# [WHAT YOU SHOULD DO]
Wherever the string "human" occurs in a line of these records, report that line.
INPUT MATERIAL START
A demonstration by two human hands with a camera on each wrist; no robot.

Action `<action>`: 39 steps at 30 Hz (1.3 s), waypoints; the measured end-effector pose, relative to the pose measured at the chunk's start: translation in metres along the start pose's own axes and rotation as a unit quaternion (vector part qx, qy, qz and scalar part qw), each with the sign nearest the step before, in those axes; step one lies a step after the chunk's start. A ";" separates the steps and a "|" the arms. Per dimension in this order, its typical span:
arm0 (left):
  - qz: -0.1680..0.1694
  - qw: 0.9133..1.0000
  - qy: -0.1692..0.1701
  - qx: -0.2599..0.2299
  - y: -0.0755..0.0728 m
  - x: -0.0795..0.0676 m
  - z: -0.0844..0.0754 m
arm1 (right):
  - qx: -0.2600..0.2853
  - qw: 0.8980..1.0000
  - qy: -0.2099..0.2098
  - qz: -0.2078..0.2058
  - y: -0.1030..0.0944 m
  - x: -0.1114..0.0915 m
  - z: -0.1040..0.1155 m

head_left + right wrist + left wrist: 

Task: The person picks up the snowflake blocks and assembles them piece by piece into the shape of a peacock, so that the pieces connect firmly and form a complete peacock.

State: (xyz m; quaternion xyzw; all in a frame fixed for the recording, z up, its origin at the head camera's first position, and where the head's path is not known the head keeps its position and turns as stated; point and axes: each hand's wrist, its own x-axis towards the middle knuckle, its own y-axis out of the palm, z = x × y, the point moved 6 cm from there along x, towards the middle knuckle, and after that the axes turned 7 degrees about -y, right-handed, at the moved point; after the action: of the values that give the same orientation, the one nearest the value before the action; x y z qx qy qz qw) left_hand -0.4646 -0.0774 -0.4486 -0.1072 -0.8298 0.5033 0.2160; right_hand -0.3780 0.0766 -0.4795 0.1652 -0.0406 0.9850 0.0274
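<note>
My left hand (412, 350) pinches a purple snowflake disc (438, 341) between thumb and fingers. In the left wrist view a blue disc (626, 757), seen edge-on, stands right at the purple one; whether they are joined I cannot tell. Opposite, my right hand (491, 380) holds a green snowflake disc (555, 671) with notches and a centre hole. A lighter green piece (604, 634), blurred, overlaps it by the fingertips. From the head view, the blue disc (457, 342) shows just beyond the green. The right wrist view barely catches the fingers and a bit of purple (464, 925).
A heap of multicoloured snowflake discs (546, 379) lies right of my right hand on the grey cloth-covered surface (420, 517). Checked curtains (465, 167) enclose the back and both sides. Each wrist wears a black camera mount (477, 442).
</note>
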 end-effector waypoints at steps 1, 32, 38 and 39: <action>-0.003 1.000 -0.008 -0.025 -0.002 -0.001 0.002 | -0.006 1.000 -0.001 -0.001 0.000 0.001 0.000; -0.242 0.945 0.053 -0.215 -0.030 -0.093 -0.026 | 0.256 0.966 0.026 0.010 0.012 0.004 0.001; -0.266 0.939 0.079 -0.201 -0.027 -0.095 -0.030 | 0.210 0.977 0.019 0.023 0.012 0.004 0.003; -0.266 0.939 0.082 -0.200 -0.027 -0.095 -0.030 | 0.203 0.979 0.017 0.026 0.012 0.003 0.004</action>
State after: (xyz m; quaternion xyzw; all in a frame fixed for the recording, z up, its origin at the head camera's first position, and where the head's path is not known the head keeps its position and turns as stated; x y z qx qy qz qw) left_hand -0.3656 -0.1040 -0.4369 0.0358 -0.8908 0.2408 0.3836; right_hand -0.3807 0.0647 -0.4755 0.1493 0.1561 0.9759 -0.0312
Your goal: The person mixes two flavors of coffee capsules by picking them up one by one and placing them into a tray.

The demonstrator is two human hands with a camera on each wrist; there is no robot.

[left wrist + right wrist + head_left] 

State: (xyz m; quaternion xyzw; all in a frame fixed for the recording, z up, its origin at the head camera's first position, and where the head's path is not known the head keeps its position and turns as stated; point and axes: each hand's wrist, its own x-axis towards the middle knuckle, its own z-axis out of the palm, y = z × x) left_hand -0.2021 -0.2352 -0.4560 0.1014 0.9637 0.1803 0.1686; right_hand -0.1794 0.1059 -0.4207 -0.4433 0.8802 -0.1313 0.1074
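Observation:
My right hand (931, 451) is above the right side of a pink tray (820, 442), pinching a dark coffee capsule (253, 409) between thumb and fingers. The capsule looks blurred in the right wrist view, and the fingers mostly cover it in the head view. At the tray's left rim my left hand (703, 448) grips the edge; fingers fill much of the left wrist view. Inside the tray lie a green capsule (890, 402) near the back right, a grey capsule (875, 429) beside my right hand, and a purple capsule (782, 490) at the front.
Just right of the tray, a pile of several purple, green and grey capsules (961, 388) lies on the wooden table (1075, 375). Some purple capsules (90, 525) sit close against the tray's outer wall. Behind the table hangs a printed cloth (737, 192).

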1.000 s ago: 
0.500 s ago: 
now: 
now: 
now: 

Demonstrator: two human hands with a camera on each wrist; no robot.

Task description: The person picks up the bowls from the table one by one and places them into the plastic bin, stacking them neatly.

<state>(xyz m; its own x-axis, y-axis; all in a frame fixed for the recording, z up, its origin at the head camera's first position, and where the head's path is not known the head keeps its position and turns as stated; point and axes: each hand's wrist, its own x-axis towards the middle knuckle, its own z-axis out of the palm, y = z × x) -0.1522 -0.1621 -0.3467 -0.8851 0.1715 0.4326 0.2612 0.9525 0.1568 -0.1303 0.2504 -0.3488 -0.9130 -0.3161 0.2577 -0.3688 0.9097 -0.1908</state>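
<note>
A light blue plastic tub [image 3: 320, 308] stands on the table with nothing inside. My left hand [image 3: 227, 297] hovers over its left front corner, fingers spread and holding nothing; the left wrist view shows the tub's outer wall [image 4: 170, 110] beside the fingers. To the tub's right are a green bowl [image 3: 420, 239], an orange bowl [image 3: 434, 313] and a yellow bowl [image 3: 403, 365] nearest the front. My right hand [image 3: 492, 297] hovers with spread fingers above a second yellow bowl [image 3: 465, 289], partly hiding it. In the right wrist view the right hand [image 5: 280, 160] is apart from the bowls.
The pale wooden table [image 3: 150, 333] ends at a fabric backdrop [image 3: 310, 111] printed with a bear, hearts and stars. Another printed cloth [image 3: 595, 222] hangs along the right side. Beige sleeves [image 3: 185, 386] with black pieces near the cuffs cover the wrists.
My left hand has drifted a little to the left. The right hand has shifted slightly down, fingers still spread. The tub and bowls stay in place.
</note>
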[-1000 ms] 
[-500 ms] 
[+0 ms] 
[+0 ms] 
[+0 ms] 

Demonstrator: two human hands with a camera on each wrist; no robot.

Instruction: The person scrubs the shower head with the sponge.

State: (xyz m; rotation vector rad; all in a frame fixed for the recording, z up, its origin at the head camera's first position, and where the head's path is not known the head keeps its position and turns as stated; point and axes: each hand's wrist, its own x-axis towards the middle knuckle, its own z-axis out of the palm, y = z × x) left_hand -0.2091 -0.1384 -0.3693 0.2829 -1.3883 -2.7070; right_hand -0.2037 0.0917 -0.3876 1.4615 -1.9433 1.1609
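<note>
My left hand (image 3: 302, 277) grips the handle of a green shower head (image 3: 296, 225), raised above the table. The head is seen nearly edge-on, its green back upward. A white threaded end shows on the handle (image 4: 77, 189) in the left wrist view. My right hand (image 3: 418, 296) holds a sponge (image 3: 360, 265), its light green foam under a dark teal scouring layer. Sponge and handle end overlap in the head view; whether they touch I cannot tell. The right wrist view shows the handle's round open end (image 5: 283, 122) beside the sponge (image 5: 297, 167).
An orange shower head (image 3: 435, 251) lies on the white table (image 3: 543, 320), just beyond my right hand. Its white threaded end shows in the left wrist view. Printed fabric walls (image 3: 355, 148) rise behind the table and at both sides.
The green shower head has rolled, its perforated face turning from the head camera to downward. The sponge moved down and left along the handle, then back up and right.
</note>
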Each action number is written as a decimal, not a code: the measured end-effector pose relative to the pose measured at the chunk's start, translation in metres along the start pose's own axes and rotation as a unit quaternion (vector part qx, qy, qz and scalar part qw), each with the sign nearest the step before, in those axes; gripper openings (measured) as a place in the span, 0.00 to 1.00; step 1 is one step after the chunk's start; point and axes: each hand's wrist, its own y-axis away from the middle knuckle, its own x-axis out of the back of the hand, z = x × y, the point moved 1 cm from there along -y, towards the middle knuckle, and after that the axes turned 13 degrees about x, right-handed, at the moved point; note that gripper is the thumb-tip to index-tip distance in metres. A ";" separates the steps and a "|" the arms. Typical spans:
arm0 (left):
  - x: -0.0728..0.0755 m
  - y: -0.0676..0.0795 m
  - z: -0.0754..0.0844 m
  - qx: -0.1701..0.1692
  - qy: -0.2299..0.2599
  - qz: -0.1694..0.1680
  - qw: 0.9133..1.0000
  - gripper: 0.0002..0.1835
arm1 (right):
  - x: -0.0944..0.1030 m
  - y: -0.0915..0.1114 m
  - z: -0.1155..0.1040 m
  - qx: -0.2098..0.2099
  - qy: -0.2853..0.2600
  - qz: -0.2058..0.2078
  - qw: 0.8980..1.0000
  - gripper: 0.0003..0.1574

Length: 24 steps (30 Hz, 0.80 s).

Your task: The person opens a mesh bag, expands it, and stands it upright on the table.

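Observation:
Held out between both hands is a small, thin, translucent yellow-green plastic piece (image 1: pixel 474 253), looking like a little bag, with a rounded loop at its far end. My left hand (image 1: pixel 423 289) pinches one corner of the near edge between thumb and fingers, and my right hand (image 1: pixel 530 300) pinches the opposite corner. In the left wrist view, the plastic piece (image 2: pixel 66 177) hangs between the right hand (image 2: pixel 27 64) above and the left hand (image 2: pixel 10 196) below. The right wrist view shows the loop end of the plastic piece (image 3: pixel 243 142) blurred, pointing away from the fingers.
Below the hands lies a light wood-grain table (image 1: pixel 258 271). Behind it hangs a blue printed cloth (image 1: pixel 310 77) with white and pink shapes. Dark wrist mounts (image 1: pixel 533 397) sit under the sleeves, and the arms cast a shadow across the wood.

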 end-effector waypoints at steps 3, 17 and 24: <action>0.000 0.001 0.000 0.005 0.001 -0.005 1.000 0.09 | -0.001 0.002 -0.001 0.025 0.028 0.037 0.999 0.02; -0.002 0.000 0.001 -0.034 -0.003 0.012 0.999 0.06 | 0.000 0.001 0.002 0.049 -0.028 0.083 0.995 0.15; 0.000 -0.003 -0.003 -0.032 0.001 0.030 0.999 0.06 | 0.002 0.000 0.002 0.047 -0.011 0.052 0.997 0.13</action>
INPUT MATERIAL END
# [WRITTEN REPLY]
A demonstration by two human hands with a camera on each wrist; no robot.
The demonstrator is two human hands with a camera on each wrist; there is no robot.
Demonstrator: two human hands with a camera on each wrist; no robot.
Demonstrator: two human hands with a camera on each wrist; no robot.

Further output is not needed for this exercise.